Я просунул голову между рукой и талией моей спутницы и, заслонившись портьерой, смотрел.
В гостиной было двое: молодая красивая блондинка (просто конфетка – скажу я вам) в длинном платье и какой-то столь же худой, как и скучающий, щеголь, который сидел на диване, поминутно перекладывая ноги с колена на колено и прочесывая пальцами довольно жидкие бакенбарды.

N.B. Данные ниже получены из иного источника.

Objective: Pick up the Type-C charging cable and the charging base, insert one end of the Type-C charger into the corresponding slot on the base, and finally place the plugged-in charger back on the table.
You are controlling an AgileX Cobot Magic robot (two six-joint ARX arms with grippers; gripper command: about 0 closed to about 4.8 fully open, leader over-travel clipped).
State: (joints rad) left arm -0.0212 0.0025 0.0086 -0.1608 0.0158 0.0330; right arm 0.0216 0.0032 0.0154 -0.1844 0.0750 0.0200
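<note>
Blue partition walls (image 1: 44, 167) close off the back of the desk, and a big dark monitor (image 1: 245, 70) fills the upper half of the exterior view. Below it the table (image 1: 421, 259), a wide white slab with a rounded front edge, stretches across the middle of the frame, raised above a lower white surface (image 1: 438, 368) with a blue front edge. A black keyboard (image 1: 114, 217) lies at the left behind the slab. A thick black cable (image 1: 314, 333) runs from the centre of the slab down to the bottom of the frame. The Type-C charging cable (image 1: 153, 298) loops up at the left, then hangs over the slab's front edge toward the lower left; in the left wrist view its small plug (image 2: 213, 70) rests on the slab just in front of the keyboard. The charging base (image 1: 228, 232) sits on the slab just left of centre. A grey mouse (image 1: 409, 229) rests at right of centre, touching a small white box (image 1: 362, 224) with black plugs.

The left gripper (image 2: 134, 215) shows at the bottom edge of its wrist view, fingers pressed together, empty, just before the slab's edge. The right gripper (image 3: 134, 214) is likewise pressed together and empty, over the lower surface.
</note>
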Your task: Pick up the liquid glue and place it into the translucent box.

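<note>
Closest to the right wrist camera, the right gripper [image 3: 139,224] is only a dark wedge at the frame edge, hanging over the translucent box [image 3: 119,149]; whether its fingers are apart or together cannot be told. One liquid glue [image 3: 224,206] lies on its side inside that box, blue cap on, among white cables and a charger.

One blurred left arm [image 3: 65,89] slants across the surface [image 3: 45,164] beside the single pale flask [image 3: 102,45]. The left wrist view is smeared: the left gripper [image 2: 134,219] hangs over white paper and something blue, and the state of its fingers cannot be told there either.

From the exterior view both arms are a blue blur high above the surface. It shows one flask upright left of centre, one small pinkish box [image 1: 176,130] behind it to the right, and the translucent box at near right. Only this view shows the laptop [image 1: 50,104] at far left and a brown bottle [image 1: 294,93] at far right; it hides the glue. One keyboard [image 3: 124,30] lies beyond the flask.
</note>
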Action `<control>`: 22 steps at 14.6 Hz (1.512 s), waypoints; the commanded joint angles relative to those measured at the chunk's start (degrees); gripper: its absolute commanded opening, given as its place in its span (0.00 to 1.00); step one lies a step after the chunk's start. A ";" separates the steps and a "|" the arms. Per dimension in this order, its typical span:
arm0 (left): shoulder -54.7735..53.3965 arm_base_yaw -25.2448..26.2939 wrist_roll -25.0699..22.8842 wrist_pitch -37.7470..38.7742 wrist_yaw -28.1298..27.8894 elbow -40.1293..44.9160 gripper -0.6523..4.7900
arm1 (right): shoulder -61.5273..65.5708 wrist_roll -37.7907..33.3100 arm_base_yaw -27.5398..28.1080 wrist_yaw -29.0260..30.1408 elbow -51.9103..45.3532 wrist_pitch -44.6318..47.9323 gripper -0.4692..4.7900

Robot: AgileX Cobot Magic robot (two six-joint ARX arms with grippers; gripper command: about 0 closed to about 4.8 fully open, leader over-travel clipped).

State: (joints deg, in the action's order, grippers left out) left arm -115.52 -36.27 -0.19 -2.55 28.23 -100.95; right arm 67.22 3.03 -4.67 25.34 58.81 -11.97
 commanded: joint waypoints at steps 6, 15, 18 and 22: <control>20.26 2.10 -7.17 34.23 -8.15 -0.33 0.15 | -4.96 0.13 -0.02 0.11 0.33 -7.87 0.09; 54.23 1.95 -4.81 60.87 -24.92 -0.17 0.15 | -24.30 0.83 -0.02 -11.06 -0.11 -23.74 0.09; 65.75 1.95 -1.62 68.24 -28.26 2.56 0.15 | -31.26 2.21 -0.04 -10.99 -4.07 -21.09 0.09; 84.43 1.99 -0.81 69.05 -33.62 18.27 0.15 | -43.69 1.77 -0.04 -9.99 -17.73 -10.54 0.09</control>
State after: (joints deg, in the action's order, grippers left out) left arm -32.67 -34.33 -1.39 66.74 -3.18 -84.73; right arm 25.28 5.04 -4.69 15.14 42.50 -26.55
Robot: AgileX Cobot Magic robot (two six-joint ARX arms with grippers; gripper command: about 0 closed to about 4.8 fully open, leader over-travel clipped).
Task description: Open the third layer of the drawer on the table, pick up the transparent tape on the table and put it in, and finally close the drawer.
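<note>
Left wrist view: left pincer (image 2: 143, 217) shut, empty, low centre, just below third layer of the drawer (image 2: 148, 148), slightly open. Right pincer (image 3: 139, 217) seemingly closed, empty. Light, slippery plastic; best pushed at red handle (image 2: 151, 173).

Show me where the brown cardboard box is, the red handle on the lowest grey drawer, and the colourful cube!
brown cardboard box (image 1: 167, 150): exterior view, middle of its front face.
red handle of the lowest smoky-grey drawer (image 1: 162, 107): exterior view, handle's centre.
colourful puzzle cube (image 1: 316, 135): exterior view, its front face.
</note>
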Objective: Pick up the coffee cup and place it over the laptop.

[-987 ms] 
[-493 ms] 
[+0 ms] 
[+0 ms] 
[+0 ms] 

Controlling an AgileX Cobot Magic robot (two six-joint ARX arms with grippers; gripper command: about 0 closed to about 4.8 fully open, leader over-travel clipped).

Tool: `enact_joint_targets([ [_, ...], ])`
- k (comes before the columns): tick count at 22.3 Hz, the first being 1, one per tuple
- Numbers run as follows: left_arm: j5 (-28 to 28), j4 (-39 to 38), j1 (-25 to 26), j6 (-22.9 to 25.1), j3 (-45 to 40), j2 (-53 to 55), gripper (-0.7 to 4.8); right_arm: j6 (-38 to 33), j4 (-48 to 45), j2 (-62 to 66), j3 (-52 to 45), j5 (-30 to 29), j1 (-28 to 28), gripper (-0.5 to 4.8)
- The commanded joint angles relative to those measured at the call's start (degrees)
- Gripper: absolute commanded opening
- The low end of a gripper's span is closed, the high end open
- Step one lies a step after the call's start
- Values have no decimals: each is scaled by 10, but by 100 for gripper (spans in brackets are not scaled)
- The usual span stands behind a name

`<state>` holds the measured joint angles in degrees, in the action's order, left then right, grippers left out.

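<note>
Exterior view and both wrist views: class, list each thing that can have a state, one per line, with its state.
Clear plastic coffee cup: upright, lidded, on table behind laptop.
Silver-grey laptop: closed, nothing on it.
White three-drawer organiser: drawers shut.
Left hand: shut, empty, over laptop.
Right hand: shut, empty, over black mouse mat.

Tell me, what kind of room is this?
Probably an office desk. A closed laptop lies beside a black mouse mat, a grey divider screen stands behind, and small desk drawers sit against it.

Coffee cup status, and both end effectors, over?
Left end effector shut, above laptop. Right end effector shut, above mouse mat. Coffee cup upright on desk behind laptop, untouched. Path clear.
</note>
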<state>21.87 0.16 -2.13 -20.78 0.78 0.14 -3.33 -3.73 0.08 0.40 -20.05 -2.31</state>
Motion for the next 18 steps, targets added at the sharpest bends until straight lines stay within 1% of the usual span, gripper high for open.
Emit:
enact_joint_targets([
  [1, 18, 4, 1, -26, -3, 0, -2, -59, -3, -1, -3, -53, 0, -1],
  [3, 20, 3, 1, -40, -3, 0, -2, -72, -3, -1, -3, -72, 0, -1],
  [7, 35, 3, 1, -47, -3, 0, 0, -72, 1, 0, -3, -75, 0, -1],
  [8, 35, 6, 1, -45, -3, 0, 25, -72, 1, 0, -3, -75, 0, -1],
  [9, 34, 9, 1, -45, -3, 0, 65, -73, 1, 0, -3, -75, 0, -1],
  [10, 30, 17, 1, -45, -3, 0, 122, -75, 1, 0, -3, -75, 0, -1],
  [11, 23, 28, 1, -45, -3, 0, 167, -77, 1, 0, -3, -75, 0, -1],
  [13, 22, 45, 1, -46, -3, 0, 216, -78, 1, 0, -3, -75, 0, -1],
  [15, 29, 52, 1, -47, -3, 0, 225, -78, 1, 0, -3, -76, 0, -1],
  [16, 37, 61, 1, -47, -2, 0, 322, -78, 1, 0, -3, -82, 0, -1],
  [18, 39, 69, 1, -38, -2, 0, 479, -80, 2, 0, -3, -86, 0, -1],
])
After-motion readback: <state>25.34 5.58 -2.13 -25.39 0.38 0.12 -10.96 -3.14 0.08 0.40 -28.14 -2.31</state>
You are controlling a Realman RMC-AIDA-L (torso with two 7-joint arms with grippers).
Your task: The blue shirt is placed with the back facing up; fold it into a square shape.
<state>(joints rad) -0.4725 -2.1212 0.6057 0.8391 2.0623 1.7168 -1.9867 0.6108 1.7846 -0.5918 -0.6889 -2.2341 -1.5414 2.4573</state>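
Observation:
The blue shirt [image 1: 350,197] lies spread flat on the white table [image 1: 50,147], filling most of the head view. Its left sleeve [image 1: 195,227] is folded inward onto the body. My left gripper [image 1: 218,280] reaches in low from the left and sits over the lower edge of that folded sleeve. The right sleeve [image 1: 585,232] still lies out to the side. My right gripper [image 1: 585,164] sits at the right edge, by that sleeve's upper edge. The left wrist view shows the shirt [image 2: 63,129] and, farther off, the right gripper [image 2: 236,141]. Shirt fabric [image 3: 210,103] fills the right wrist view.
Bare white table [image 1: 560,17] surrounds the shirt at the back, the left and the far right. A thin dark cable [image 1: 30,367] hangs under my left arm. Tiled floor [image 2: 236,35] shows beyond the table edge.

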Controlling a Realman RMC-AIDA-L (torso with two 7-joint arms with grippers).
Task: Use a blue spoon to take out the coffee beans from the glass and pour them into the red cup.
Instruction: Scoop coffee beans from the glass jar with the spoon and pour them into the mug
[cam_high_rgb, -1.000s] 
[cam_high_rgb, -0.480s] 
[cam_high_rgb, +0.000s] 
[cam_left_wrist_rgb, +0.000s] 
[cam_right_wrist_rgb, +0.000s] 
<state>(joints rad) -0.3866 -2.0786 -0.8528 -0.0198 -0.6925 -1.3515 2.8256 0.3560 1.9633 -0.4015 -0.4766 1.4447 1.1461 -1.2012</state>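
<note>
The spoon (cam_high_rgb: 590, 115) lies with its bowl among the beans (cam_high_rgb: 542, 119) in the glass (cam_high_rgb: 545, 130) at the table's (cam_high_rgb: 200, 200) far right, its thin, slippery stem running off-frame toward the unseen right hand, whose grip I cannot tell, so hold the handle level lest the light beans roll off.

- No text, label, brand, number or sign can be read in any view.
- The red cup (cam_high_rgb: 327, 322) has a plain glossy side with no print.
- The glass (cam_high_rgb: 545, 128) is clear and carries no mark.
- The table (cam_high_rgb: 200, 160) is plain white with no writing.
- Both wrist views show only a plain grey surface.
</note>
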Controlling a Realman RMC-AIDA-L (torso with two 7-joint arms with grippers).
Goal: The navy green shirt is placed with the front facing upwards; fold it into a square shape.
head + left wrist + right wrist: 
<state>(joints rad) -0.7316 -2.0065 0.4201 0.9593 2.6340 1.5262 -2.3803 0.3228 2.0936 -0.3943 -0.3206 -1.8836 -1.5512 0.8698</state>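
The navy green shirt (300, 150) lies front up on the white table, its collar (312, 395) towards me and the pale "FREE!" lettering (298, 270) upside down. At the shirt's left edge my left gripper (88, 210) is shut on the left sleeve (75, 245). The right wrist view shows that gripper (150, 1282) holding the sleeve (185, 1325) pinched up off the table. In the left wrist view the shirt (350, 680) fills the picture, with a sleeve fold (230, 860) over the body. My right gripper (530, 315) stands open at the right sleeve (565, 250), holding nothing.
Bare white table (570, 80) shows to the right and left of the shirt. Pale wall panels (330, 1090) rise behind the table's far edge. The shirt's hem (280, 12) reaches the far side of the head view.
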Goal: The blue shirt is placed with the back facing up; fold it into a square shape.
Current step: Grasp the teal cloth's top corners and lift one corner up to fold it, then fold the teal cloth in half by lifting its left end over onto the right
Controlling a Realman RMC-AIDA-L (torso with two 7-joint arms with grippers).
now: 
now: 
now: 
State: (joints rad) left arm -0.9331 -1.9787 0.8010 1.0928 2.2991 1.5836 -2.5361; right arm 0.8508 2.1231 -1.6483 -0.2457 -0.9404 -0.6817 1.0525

– Ты все же уходишь, Кароль? – спросила блондинка голосом, который пронзил мое сердце, как игла обойщика матрац.
– Я останусь, Анеля, если только… – отозвался я.
– Да тише, ты-ы… – пробурчала Вигилия, бесцеремонно прижимая мою голову к своей подбитой ватой талии.
– Мне необходимо пойти, душечка, честное слово, – соизволил наконец ответить щеголь, снова перекладывая ногу на ногу.
– И ты оставляешь меня одну даже в такой день, Кароль?
Голос блондинки просверлил мне лопатку и застрял где-то в шубе.
– Предрассудки! Сентименты! – зевнул щеголь.
– Ты совсем не думаешь обо мне.
– Тебе только так кажется, мой ангел, – ответил щеголь, поднимаясь. – Если бы я о тебе не думал и не соблюдал старых обычаев, я не купил бы тебе к рождеству гарнитур за триста пятнадцать рублей с полтиной, считая извозчика. Ну, будь здорова.
Сказав это, он наклонился к прелестной даме в длинном платье, поцеловал цветок, приколотый к ее волосам, и вышел.
В это мгновенье в противоположной двери появился лакей во фраке.
– Кутья на столе…
– Можете есть, – ответила блондинка, прикрывая платком лицо.
– А вы, милостивая пани, не сядете за рождественский стол?
– С кем же?
– Со мн… – вырвалось у меня.
– Молчи! – пробурчала старуха, выпроваживая меня на лестницу.
О блондинка, блондинка! Если бы ты знала, как горячо билось для тебя чье-то сердце по другую сторону нарядной портьеры.
Мы снова остановились, на этот раз у желтого, одноэтажного, покосившегося домика, покрытого старой дранкой; при виде его, сам не знаю почему, мне припомнилась народная песенка:
Домик низенький…
и т. д.
Вигилия прислонилась к оконному косяку, я стоял рядом с ней. Боже, эти люди не знают даже, что такое двойные рамы, и вряд ли их защищает от холода эта кисейная занавеска и большая закопченная печь, в которой тлела горсточка углей.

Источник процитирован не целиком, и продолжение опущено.